Records provided >>
::::

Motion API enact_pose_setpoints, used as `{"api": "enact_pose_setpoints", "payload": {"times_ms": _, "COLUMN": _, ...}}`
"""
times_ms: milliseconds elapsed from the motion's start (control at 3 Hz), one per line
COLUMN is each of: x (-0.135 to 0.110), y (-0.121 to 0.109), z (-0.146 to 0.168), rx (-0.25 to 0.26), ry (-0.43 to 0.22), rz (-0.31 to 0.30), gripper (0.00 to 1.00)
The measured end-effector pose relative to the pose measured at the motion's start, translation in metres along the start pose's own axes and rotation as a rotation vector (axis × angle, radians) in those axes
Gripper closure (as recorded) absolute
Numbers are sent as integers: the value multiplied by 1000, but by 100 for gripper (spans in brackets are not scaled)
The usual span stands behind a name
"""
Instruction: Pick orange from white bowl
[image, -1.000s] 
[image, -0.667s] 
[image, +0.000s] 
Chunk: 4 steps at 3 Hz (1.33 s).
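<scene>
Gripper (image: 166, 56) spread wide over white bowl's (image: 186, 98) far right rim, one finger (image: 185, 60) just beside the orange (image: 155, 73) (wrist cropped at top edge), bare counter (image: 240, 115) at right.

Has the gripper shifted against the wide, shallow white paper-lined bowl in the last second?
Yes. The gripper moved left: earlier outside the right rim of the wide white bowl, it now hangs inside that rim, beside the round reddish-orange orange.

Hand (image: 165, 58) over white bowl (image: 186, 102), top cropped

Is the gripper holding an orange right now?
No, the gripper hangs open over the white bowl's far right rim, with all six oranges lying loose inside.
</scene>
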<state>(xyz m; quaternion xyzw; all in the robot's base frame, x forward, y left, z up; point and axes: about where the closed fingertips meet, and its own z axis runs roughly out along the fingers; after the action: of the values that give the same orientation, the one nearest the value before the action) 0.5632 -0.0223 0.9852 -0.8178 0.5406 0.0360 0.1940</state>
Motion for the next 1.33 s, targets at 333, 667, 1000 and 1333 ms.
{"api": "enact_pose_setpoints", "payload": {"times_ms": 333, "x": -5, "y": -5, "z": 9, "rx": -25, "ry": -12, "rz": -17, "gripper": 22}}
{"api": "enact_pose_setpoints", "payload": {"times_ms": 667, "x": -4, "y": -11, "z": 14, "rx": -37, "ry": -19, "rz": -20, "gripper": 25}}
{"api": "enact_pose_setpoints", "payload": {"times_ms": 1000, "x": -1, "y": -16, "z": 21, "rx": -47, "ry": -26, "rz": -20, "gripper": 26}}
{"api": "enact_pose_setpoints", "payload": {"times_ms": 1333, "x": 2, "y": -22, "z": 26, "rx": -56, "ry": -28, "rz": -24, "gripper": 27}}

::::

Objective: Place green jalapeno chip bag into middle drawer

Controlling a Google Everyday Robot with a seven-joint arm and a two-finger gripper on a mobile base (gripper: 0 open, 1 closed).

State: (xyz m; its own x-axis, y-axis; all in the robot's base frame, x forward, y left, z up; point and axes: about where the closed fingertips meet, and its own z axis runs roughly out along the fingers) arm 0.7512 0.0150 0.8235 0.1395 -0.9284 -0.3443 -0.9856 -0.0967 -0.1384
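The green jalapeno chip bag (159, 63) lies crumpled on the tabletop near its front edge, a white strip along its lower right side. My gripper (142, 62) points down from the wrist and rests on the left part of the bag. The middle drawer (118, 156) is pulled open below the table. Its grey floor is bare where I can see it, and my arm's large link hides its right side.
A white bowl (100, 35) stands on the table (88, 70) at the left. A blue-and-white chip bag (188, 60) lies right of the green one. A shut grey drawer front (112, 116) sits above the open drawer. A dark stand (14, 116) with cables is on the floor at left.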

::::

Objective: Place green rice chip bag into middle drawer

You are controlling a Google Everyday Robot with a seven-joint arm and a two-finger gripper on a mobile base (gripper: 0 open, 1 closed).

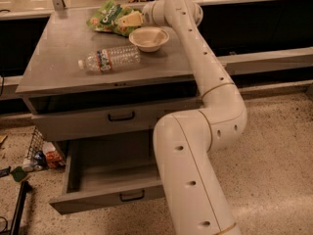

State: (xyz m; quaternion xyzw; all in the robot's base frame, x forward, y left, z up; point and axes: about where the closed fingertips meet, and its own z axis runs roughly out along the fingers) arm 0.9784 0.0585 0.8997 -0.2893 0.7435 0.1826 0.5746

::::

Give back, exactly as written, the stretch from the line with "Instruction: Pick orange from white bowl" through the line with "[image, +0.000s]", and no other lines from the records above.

Instruction: Pick orange from white bowl
[image, -1.000s] 
[image, -0.667s] 
[image, +0.000s] 

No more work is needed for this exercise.